Leave out every picture and set down, exactly, the lines below from the one holding "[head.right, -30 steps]" up to and including the one holding "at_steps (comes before".

**Source data**
- - - - - - -
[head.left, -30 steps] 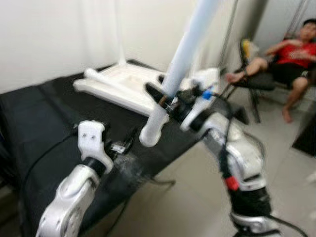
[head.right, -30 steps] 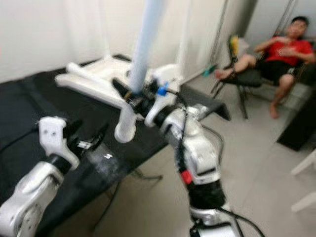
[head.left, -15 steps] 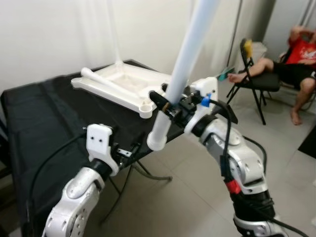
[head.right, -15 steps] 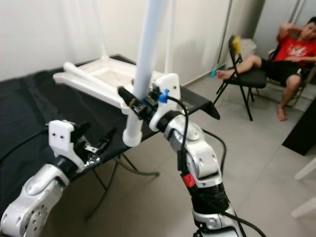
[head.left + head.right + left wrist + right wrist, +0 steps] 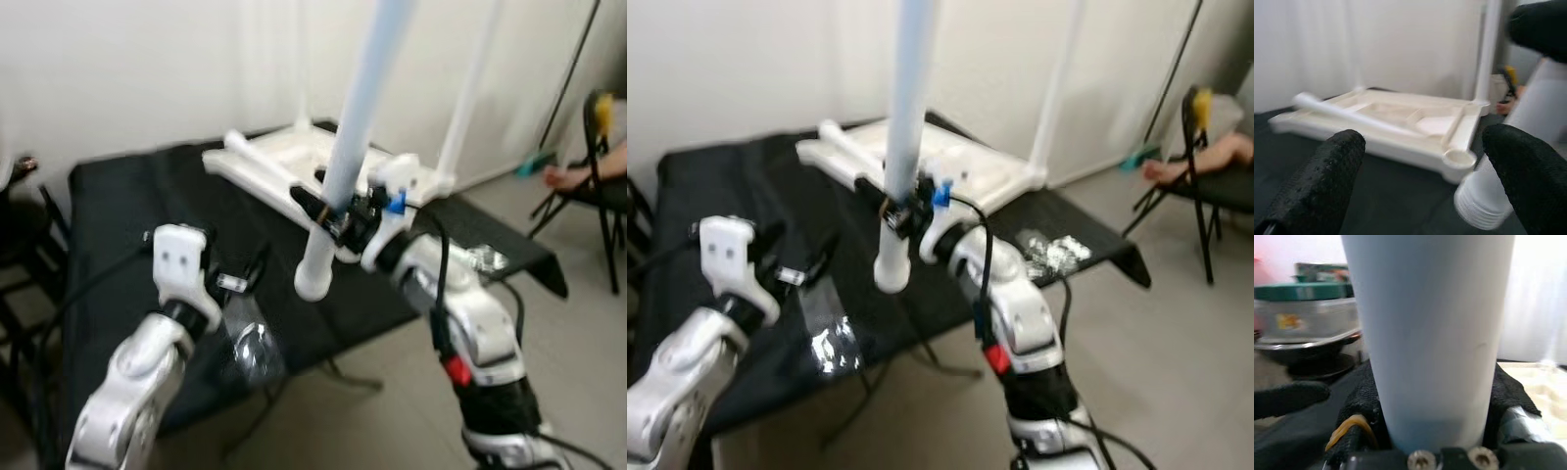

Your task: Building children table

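Since half a second back my head has swung, so the whole scene sits differently; the tabletop now lies more squarely ahead of me, and the leg is clamped in my right end effector as before.

Nearest, my left end effector [image 5: 238,284] hovers low over the black surface [image 5: 118,211], fingers [image 5: 1327,176] spread apart and holding nothing. Just beside it, on my right, my right end effector [image 5: 333,211] is clamped on the pale blue table leg [image 5: 355,127] near its lower end. The leg's long axis runs close to upright, leaning a little away from me at the top, with its threaded white foot [image 5: 1480,210] pointing down and hanging above the surface.

Beyond both lies the white tabletop [image 5: 950,171], upside down on the surface, long axis running left to right. An open corner socket [image 5: 1458,157] faces up, just beyond the leg's foot, so I judge the right arm is the nearer one to seat it. Farther back, another leg [image 5: 1061,83] stands upright in the far right corner.
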Motion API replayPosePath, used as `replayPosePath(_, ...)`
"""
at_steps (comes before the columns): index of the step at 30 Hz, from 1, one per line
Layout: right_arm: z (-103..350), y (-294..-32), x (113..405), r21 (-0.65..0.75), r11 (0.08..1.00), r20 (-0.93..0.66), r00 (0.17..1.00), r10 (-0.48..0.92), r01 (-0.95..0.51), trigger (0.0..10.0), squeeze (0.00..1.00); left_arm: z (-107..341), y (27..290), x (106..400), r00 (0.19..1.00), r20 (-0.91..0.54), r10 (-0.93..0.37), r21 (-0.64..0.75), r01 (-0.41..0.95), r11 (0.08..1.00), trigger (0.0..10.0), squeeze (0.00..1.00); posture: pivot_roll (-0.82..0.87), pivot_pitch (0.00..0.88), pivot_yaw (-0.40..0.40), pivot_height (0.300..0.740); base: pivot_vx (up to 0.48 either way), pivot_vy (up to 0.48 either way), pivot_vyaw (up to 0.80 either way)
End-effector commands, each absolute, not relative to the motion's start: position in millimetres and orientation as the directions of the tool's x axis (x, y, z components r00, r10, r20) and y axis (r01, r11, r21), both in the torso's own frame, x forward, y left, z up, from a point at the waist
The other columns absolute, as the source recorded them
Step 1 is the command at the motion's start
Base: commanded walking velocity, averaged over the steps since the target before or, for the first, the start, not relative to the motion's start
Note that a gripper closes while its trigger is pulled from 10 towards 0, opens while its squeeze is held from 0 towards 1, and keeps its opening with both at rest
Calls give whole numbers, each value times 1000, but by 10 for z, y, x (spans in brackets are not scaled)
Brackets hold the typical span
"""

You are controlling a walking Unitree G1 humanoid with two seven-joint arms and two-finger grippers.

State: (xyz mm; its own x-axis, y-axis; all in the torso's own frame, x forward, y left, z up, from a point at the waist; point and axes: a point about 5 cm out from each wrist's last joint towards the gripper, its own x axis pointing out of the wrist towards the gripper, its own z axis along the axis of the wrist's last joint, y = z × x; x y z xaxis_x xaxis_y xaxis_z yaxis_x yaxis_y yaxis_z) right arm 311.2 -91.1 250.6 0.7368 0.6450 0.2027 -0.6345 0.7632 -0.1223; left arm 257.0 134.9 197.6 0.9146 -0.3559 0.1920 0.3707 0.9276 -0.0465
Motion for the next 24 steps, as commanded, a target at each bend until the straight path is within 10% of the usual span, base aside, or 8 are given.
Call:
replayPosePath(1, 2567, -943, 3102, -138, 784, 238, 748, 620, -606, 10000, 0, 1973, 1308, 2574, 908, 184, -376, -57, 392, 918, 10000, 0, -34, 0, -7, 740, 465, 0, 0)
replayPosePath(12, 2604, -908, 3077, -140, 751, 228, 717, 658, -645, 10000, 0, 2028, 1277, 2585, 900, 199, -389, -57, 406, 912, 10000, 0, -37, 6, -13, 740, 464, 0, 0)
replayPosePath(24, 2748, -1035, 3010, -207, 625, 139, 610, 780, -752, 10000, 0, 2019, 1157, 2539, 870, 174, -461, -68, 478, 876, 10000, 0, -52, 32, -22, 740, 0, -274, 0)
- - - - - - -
**Your response**
[head.right, -30 steps] 
[head.left, -15 steps] 
[head.right, -15 steps] 
[head.left + head.right + left wrist + right wrist, +0 steps] 

Your task: Building children table

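Since half a second back my head has swung, so the whole scene sits differently; the tabletop now lies more squarely ahead of me, and the leg is clamped in my right end effector as before.

Nearest, my left end effector [image 5: 238,284] hovers low over the black surface [image 5: 118,211], fingers [image 5: 1327,176] spread apart and holding nothing. Just beside it, on my right, my right end effector [image 5: 333,211] is clamped on the pale blue table leg [image 5: 355,127] near its lower end. The leg's long axis runs close to upright, leaning a little away from me at the top, with its threaded white foot [image 5: 1480,210] pointing down and hanging above the surface.

Beyond both lies the white tabletop [image 5: 950,171], upside down on the surface, long axis running left to right. An open corner socket [image 5: 1458,157] faces up, just beyond the leg's foot, so I judge the right arm is the nearer one to seat it. Farther back, another leg [image 5: 1061,83] stands upright in the far right corner.
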Motion API replayPosePath, used as `replayPosePath(_, ...)`
"""
at_steps (comes before the columns): index of the step at 30 Hz, from 1, one per line

No further answer will be given.